◆ What you need to do
Tally the lines below that contain the word "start". Only the total should be given.
- Opening Delimiter -
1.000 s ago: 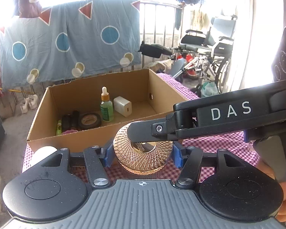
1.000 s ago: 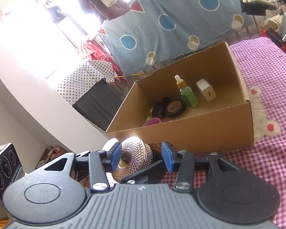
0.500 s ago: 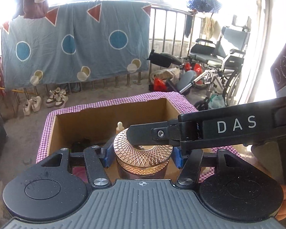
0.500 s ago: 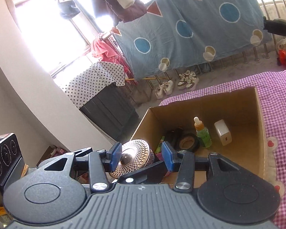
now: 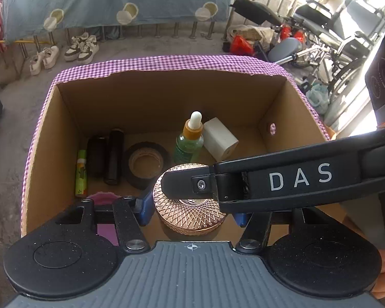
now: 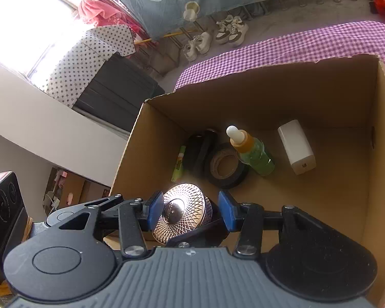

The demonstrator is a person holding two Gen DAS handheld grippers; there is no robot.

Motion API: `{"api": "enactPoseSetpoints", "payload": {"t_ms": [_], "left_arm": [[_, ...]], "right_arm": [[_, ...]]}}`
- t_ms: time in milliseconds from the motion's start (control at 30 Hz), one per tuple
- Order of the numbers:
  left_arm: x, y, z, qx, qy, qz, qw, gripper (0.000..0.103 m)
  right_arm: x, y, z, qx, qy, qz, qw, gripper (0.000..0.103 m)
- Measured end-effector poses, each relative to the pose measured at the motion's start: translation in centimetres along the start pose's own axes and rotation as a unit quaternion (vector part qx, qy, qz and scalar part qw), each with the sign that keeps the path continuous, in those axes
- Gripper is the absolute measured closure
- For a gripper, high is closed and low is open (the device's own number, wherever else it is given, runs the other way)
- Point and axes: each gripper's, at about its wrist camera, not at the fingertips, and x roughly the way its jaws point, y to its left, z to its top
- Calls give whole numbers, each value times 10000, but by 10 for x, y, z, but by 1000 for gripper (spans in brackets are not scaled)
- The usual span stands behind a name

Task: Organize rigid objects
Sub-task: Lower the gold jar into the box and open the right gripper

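A round rose-gold jar [image 5: 190, 215] with a cross-hatched lid hangs over the near part of an open cardboard box [image 5: 166, 77]. My left gripper [image 5: 192, 211] is shut on its sides. One finger of my right gripper [image 5: 295, 179] lies across the lid. In the right wrist view the jar [image 6: 182, 214] sits between the blue pads of my right gripper [image 6: 190, 213], whose jaws are opening slightly while the left pad still touches the lid. The box [image 6: 269, 89] holds a green dropper bottle [image 5: 190, 143], a white adapter [image 5: 219, 138], a black tape roll [image 5: 145, 163] and black tubes [image 5: 105, 156].
The box stands on a purple checked cloth [image 5: 166, 61]. A yellow-green tube [image 5: 81, 173] and a pink item [image 5: 102, 197] lie by the box's left wall. The box floor to the right of the adapter is bare. Shoes [image 5: 82, 46] and a wheelchair [image 5: 346, 25] stand beyond.
Both grippers have carried the jar from in front of the box to above its inside and have tipped downward. The box contents have not moved.
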Motion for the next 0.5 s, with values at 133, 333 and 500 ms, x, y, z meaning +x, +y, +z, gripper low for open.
{"api": "enactPoseSetpoints", "payload": {"t_ms": [133,333,500], "left_arm": [[17,3,3,-297,339,-1,9990,45],[29,9,1,-520,577,3,9970,44],[25,7,1,-530,476,10,9975,40]], "right_arm": [[18,-1,4,-70,263,-268,9993,51],[33,-9,2,6,466,-368,9982,51],[32,-11,-1,-36,367,-469,9982,52]]}}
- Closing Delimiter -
◆ Written solution
2